Enfin je ne saurai trop recommander le coffret ALAN BENNETT AT THE BBC, une suite de petites merveilles comprenant les premiers téléfilms de Stephen Frears (dont une chaleureuse évocation d’une odyssée cycliste dans l’Angleterre de 1911 où Bennett glisse des aperçus surprenants, touchants ou cocasses. On peut voir un film sur Kafka, sur Proust, une mélancolique évocation de sa famille lors de la visite d’un hôtel (ce documentaire m’a ravi), certains de ses portraits acérés et bouleversants… Ne pas manquer.
APOLLO 13
Je vais relancer la polémique sur Ron Howard en louant APOLLO 13 qui est dans son genre une réussite. Le scénario est intelligent et Howard tire le meilleur parti du très petit nombre de décors (deux prédominent : la navette spatiale et la grande salle d’opérations) en donnant une grande vivacité aux séquences collectives et une énergie plus intime, plus directe à tout ce qui concerne le sort des astronautes. Il faut dire que Tom Hanks dont on sent l’implication, dope littéralement le film, entraine ses partenaires. Ses exigences forcent l’équipe à être à sa hauteur et l’on sent une vraie communion entre lui et Howard.
CHEFS D’ŒUVRE FRANÇAIS
MADAME DE… en Blu-ray : chef d’œuvre absolu, total, mozartien. On est happé dès la première scène durant laquelle Darrieux (ou plutôt ses mains) recensent ses bijoux pour savoir lequel vendre tout en fredonnant le magnifique thème écrit par van Parys. De temps en temps, ce dernier intercale quelques accords d’orchestre, irréalistes. Idée sublime qui transcende encore cette ouverture géniale. Et le reste est à la hauteur. Darrieux est ici la plus grande actrice française et Boyer et de Sica sont tout aussi éblouissants. Quelle partition, quels solistes. Sans parler des personnages secondaires comme Jean Galland génial en diplomate, effaré par les (« fausses ») raisons du duel qu’il prend au sérieux.

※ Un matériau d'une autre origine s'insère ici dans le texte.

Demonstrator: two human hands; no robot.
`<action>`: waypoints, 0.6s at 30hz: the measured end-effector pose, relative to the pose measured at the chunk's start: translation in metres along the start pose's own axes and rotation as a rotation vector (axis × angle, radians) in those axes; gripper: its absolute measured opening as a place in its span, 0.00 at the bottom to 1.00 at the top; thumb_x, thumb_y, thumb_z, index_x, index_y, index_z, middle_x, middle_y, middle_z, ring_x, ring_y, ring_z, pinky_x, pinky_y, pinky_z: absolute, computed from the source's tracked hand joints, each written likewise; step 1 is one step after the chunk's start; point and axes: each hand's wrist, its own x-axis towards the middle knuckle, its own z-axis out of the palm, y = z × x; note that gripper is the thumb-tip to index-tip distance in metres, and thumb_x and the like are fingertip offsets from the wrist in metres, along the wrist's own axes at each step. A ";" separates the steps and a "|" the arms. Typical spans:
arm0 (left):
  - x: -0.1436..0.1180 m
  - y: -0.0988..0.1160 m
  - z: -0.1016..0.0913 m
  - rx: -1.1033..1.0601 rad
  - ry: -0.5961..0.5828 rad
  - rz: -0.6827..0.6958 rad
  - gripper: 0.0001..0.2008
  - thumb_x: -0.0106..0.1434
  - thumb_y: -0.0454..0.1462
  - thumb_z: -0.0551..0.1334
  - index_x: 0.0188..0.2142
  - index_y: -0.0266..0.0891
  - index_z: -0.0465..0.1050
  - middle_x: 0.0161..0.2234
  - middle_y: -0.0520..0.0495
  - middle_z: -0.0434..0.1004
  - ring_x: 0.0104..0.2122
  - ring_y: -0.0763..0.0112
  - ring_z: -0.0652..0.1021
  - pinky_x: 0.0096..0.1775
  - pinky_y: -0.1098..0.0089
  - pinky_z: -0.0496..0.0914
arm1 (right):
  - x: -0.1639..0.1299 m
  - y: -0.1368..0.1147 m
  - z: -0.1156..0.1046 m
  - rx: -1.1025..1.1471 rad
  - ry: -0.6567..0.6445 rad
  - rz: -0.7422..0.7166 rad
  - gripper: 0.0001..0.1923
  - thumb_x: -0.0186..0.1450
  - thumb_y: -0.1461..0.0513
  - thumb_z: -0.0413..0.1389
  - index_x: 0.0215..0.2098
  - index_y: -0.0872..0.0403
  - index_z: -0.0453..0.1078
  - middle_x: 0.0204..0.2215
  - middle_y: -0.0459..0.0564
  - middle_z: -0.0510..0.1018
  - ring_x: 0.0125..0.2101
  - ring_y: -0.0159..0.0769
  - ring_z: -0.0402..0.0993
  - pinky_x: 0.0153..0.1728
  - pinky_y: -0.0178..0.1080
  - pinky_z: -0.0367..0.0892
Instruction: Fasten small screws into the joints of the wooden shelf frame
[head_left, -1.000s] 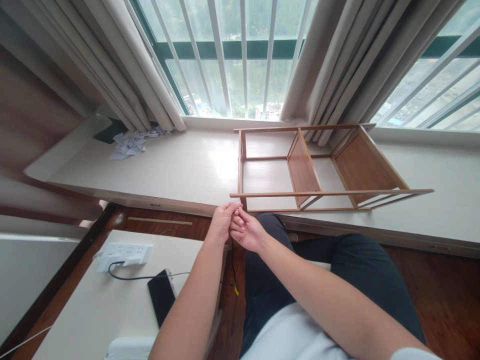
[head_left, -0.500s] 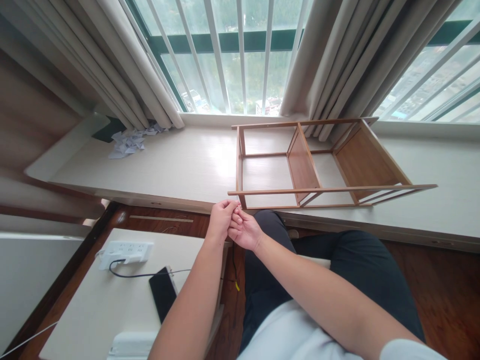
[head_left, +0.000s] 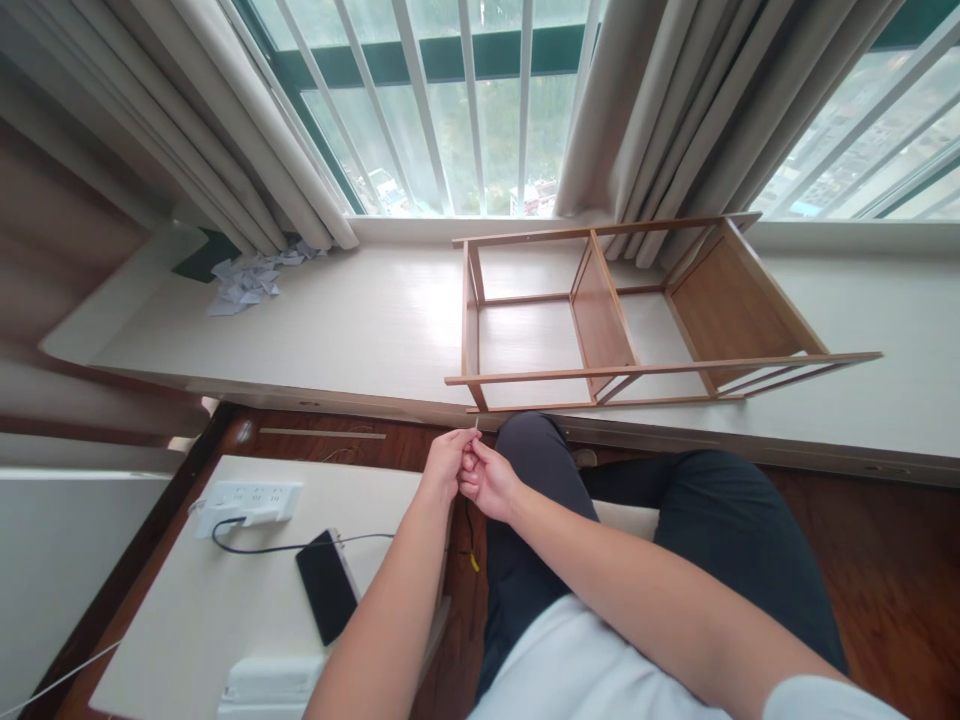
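Observation:
My left hand [head_left: 448, 457] and my right hand [head_left: 491, 483] meet in front of my knees, fingertips pinched together. Between them pokes up the tip of a small thin pale stick-like piece [head_left: 477, 423]; the fingers hide the rest, so its kind does not show. Just beyond the hands, a wooden shelf frame [head_left: 525, 376] lies on its side on the pale window ledge [head_left: 375, 310]. Its nearest corner sits slightly above my fingertips, apart from them.
To the left, a small white table [head_left: 180, 600] holds a power strip [head_left: 247, 500] with a black cable, a dark phone [head_left: 328, 585] and a white case [head_left: 270, 685]. Crumpled paper scraps [head_left: 244, 285] lie on the ledge. Curtains [head_left: 637, 120] hang at the window.
Both hands have come down a little towards me, away from the frame's corner, still pinched together. The thin piece's tip now shows above the fingers. The view has shifted slightly.

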 end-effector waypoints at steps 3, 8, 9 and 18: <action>0.020 -0.024 0.001 0.005 0.043 -0.130 0.13 0.49 0.43 0.71 0.29 0.36 0.77 0.11 0.58 0.59 0.10 0.79 0.58 0.14 0.78 0.49 | 0.011 0.006 -0.011 -0.077 0.200 -0.012 0.12 0.73 0.59 0.51 0.31 0.52 0.61 0.18 0.37 0.62 0.14 0.24 0.50 0.14 0.27 0.43; 0.042 -0.038 0.007 0.023 0.084 -0.195 0.13 0.49 0.43 0.71 0.29 0.37 0.75 0.11 0.61 0.55 0.09 0.81 0.54 0.14 0.78 0.46 | 0.035 0.006 -0.018 -0.142 0.359 -0.027 0.14 0.75 0.60 0.44 0.31 0.51 0.57 0.17 0.37 0.60 0.12 0.25 0.48 0.14 0.26 0.40; 0.045 -0.038 0.008 0.024 0.088 -0.189 0.13 0.49 0.43 0.71 0.29 0.37 0.75 0.11 0.60 0.56 0.09 0.81 0.54 0.14 0.78 0.47 | 0.041 0.005 -0.019 -0.148 0.384 -0.029 0.14 0.76 0.59 0.44 0.31 0.51 0.57 0.16 0.37 0.60 0.12 0.25 0.48 0.13 0.26 0.40; 0.071 -0.045 0.014 0.059 0.147 -0.105 0.16 0.49 0.45 0.74 0.30 0.36 0.77 0.13 0.60 0.59 0.11 0.82 0.56 0.16 0.77 0.48 | 0.080 -0.001 -0.028 -0.199 0.557 -0.074 0.12 0.74 0.56 0.50 0.32 0.50 0.60 0.14 0.35 0.56 0.12 0.25 0.47 0.13 0.26 0.41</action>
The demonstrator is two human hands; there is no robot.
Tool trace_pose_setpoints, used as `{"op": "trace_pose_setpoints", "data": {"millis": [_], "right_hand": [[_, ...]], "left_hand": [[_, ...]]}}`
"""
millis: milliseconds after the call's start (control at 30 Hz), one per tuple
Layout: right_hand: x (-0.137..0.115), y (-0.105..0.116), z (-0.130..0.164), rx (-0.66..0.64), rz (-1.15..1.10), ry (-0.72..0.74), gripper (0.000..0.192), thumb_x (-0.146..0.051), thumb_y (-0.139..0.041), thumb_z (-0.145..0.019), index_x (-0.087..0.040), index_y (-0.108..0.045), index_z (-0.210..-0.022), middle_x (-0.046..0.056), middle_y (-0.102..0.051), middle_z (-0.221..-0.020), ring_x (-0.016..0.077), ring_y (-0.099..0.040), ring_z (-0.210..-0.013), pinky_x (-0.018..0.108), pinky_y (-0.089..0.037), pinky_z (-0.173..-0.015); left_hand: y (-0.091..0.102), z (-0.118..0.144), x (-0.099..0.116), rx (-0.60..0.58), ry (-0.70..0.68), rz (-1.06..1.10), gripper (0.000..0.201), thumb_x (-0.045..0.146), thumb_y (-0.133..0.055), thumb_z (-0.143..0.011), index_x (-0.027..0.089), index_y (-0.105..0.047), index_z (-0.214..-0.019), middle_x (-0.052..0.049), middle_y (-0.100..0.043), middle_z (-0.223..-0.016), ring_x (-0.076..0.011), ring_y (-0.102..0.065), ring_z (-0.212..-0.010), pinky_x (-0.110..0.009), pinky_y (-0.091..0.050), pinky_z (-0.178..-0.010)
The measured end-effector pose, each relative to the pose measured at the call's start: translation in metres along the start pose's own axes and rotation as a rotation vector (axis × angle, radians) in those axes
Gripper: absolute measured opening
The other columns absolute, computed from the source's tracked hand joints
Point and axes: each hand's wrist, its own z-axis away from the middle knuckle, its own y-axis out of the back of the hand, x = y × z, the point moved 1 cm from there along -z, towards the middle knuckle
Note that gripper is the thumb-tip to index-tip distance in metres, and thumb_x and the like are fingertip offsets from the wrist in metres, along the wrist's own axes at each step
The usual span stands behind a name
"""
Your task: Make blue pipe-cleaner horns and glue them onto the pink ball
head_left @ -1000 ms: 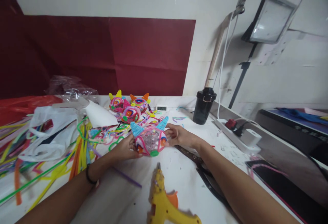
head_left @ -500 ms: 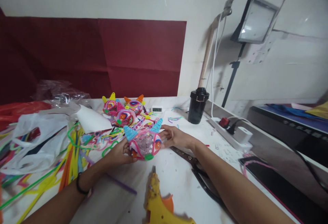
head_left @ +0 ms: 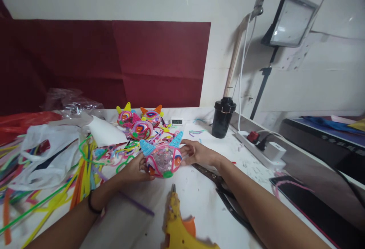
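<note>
Between my hands is a round pipe-cleaner animal head [head_left: 164, 157] with blue ears, orange eyes, pink outlines and a green nose. My left hand [head_left: 136, 170] grips its left side, fingers partly hidden behind it. On the opposite side, my right hand [head_left: 196, 153] has its fingers curled against the head near the right eye. Just in front lies a yellow glue gun [head_left: 178, 222], its nozzle pointing towards the head. Black-handled scissors [head_left: 219, 186] rest beneath my right forearm. Three similar finished-looking heads [head_left: 141, 129] sit behind in a cluster.
Loose pipe cleaners [head_left: 82, 173] and a white plastic bag [head_left: 48, 154] cover the left side. At the back stand a small digital clock [head_left: 177, 121] and a black cup [head_left: 223, 119]. A power strip [head_left: 262, 152] and a dark phone-like slab [head_left: 308, 207] lie at right.
The whole view has shifted slightly, so everything appears a little further right. Both hands keep their hold on the animal head, which has barely moved relative to the table.
</note>
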Motion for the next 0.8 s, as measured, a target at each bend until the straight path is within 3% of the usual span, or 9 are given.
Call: {"op": "trace_pose_setpoints", "data": {"millis": [233, 467, 600, 700, 800], "right_hand": [[0.005, 0.001, 0.000, 0.000, -0.008, -0.004, 0.063, -0.020, -0.084, -0.053, -0.018, -0.055, -0.109, 0.002, -0.065, -0.086, 0.0156, -0.063, -0.079, 0.030, -0.050, -0.073], [0.000, 0.003, 0.002, 0.004, 0.012, -0.009, 0.063, -0.018, -0.083, -0.055, -0.019, -0.054, -0.112, 0.002, -0.064, -0.090, 0.0163, -0.061, -0.083, 0.030, -0.047, -0.075], [-0.004, 0.000, 0.002, 0.005, 0.052, 0.000, 0.062, -0.022, -0.081, -0.057, -0.018, -0.054, -0.112, 0.003, -0.064, -0.092, 0.0167, -0.060, -0.084, 0.027, -0.046, -0.071], [-0.006, -0.001, 0.003, -0.003, 0.153, -0.012, 0.062, -0.026, -0.080, -0.058, -0.018, -0.052, -0.114, 0.005, -0.064, -0.097, 0.0180, -0.060, -0.087, 0.025, -0.044, -0.065], [-0.005, 0.005, 0.006, 0.036, 0.493, -0.122, 0.064, -0.027, -0.075, -0.063, -0.019, -0.046, -0.120, 0.006, -0.063, -0.102, 0.0172, -0.060, -0.088, 0.024, -0.044, -0.064]], "left_hand": [[0.003, 0.001, -0.003, -0.043, -0.012, 0.002, 0.074, 0.028, -0.084, -0.051, 0.022, -0.044, -0.113, -0.008, -0.062, -0.105, -0.0250, -0.062, -0.095, -0.037, -0.048, -0.083], [0.016, 0.002, -0.005, -0.118, -0.036, 0.036, 0.061, 0.014, -0.073, -0.057, 0.025, -0.046, -0.110, -0.004, -0.060, -0.103, -0.0204, -0.062, -0.094, -0.029, -0.050, -0.074], [0.021, 0.001, -0.005, -0.138, -0.091, 0.078, 0.068, 0.014, -0.074, -0.057, 0.026, -0.044, -0.118, -0.008, -0.056, -0.116, -0.0245, -0.057, -0.106, -0.031, -0.049, -0.079], [0.023, 0.000, -0.010, -0.155, -0.122, 0.108, 0.076, 0.022, -0.078, -0.059, 0.025, -0.041, -0.125, -0.012, -0.051, -0.127, -0.0284, -0.051, -0.117, -0.037, -0.045, -0.089], [0.023, -0.001, -0.018, -0.183, -0.144, 0.134, 0.076, 0.023, -0.080, -0.062, 0.027, -0.042, -0.128, -0.011, -0.049, -0.132, -0.0290, -0.047, -0.123, -0.040, -0.041, -0.097]]}}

La vision de LETTRE D’UNE INCONNUE vous procure, et cela aussi dès les premières images, la même émotion. On est comme happé par cet engrenage tragique qui se dissimule derrière des péripéties légères, du moins en apparence. Derrière les jeux, la frivolité, les apparences de convenances et des règles sociales, Ophüls nous fait entendre la valse des espoirs déçus, la lancinante ritournelle des trahisons petites et énormes. Les ravages que provoquent l’égoïsme, l’inconscience, les sincérités successives. Les personnages passent à coté du bonheur. Louis Jourdan étonnant de prestance nous fait sentir ses penchants velléitaires qui vont le ronger et le détruire. Admirable est la manière dont Ophüls comme dans MADAME DE… et le PLAISIR conduit le récit. J’ai vu le film dix fois et chaque fois, je suis cueilli par certaines péripéties, la manière dont on solde l’épidémie en une fin de scène qui vous cloue.